2) Just Data Shuttle: Data Shuttle works well to clear an entire sheet on a schedule, by importing a blank Google Sheet and selecting Delete rows that don't match. Drawbacks: didn't work for me, because the Data Shuttle scheduling is at most weekly, and I needed to run this only once a month....that isn't an option.

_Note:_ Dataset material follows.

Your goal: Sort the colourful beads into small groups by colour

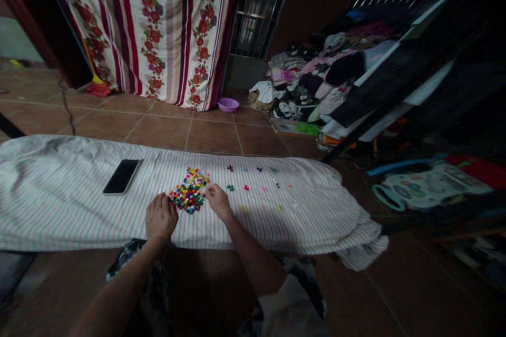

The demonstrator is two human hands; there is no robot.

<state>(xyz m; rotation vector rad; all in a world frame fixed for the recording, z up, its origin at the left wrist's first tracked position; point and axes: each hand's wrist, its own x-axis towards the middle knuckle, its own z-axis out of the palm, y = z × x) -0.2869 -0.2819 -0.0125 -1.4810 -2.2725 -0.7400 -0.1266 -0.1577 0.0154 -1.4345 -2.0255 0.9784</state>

3) Data Mesh: cannot delete rows, and I need to delete them, not just clear them
4) Bridge: I tried to set up Bridge to do this but wasn't able to get it to work well. The main steps were: 1. Read 300 rows of the sheet 2. Extract the row ID into an array for the 300 rows 3. Use the Delete Rows Smartsheet Integration step. For row ID, provided the 300 id array. And this works! (around 300 is the "limit" for number of id's that the URL will accept). Drawbacks: I couldn't figure out a good method to "loop back" and do the next 300 rows. When I tried to connect the bottom of the workflow back to the top, using a conditional junction to identify when the workflow should stop, it simply wouldn't work...it never looped back. I was able to use Child Workflow to call itself again, but this resulted in a pile of nested loops and started taking a long time to run, as 8000 / 300 meant the "child" had to be called 26+ times before the whole thing would finish.